#### [Activity]
Before copying, set the pictures aside; then repeat every line below verbatim.

#### [Supplied information]
━━━━━━━━━━━━━━━━

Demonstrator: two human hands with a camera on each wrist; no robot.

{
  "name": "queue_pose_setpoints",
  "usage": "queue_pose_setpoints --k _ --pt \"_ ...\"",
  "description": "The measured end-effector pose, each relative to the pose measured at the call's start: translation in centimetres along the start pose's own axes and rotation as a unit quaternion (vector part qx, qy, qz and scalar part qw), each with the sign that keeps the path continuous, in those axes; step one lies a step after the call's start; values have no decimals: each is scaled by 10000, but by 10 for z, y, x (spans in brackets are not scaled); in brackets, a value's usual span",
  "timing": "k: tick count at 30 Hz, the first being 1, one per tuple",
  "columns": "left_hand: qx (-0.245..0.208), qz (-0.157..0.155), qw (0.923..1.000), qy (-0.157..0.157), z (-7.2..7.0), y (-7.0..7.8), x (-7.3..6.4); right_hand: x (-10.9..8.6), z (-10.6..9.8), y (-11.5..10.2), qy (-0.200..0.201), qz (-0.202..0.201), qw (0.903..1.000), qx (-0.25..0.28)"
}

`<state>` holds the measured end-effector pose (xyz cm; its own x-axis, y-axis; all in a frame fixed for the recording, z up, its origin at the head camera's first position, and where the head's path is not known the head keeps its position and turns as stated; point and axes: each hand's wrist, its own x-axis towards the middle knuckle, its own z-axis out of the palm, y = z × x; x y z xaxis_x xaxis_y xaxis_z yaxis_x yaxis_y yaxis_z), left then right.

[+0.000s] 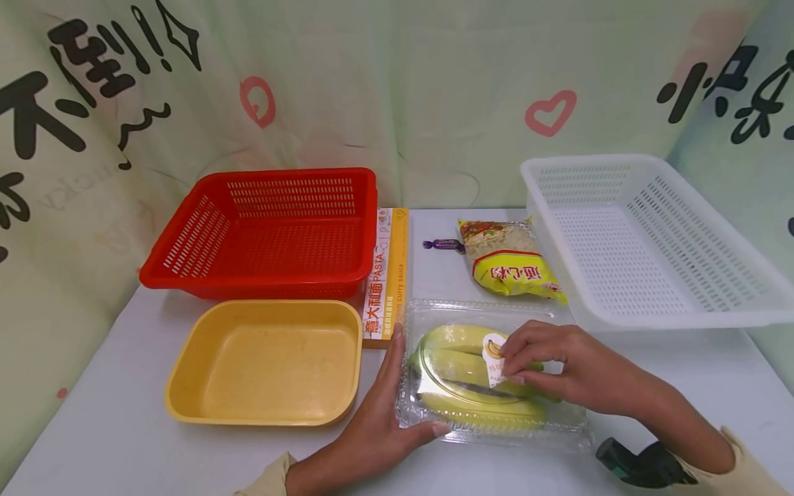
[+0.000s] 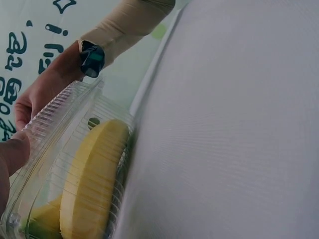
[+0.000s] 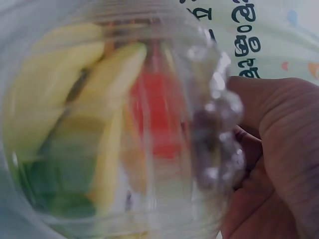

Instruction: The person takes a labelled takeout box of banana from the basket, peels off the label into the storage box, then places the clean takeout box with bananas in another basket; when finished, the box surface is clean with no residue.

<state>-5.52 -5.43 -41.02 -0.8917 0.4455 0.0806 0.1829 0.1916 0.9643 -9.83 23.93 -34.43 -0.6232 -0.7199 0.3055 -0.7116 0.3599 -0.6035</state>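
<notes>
Head view, clear banana box [image 1: 496, 432], right grip [image 1: 567, 359] pinching its label [image 1: 493, 359], left grip [image 1: 386, 421] spread against its side

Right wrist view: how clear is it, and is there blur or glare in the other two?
Right wrist: bananas smeared behind the container's plastic, bright glints along its edge; head: mostly sharp, pale glare patches on the container's top; left wrist: dimmer, yet the container's ribs are readable, with only faint reflections.

Bananas [image 1: 455, 377] in container [image 1: 567, 421], tray [image 1: 267, 365] at left, bag [image 1: 511, 265] behind, candy [image 1: 442, 244] perhaps partly under bag
</notes>
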Motion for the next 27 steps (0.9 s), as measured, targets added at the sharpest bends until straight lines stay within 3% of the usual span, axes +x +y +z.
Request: queue_pose_setpoints --k 10,17,27 --pt "46 -71 10000 -41 -1 0 0 2 -1 0 27 98 9993 360" --pt "26 -86 9999 -55 -1 2 0 6 -2 -2 235 662 9964 476" --pt "22 -96 9999 -86 -2 2 0 6 -5 3 587 1021 9887 922"
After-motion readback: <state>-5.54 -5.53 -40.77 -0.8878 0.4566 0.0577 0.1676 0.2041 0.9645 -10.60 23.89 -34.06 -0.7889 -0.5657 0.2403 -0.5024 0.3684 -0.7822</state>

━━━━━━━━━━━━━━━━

#### [Answer to the exercise]
Demonstrator: two human hands with a camera on each wrist; no robot.

{
  "name": "queue_pose_setpoints",
  "usage": "queue_pose_setpoints --k _ --pt \"_ ...\"",
  "description": "The measured end-effector pose, each relative to the pose measured at the call's start: translation in centimetres along the start pose's own axes and rotation as a unit quaternion (vector part qx, qy, qz and scalar part qw), each with the sign that keeps the path continuous, in those axes; step one lies a step after the call's start; values have no decimals: each is scaled by 10000, but by 10 for z, y, x (spans in brackets are not scaled); in brackets, a value's usual span",
  "timing": "k: tick count at 30 Hz, the first being 1, one per tuple",
  "columns": "left_hand: qx (-0.245..0.208), qz (-0.157..0.155), qw (0.923..1.000), qy (-0.157..0.157), z (-7.2..7.0), y (-7.0..7.8), x (-7.3..6.4); right_hand: x (-10.9..8.6), z (-10.6..9.8), y (-11.5..10.2), qy (-0.200..0.201), qz (-0.202..0.201), qw (0.903..1.000), qx (-0.25..0.28)"
}

`<state>` holds the measured end-effector pose (xyz cm; its own x-axis, y-axis; all in a frame fixed for the recording, z up, its origin at the head camera's first position, and where the head's path is not known the head keeps its position and turns as stated; point and axes: each hand's wrist, its own x-axis towards the middle knuckle, its own z-axis out of the palm, y = z × x; x y z xaxis_x xaxis_y xaxis_z yaxis_x yaxis_y yaxis_z), left then right.

[+0.000s] 
[+0.000s] 
[+0.000s] 

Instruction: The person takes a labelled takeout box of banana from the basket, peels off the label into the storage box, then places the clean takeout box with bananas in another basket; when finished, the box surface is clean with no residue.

<state>-5.52 -5.43 -41.02 -0.8917 0.4455 0.0806 0.1829 0.1916 0.9643 -9.83 23.93 -34.43 -0.6232 -0.7199 0.3055 -0.7116 0.3599 -0.6035</state>
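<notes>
Head view, clear banana box [image 1: 496, 432], right grip [image 1: 567, 359] pinching its label [image 1: 493, 359], left grip [image 1: 386, 421] spread against its side

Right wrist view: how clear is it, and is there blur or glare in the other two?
Right wrist: bananas smeared behind the container's plastic, bright glints along its edge; head: mostly sharp, pale glare patches on the container's top; left wrist: dimmer, yet the container's ribs are readable, with only faint reflections.

Bananas [image 1: 455, 377] in container [image 1: 567, 421], tray [image 1: 267, 365] at left, bag [image 1: 511, 265] behind, candy [image 1: 442, 244] perhaps partly under bag
</notes>
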Motion for the next 27 steps (0.9 s), as measured, targets added at the sharpest bends until straight lines stay within 3% of the usual span, axes +x +y +z.
Request: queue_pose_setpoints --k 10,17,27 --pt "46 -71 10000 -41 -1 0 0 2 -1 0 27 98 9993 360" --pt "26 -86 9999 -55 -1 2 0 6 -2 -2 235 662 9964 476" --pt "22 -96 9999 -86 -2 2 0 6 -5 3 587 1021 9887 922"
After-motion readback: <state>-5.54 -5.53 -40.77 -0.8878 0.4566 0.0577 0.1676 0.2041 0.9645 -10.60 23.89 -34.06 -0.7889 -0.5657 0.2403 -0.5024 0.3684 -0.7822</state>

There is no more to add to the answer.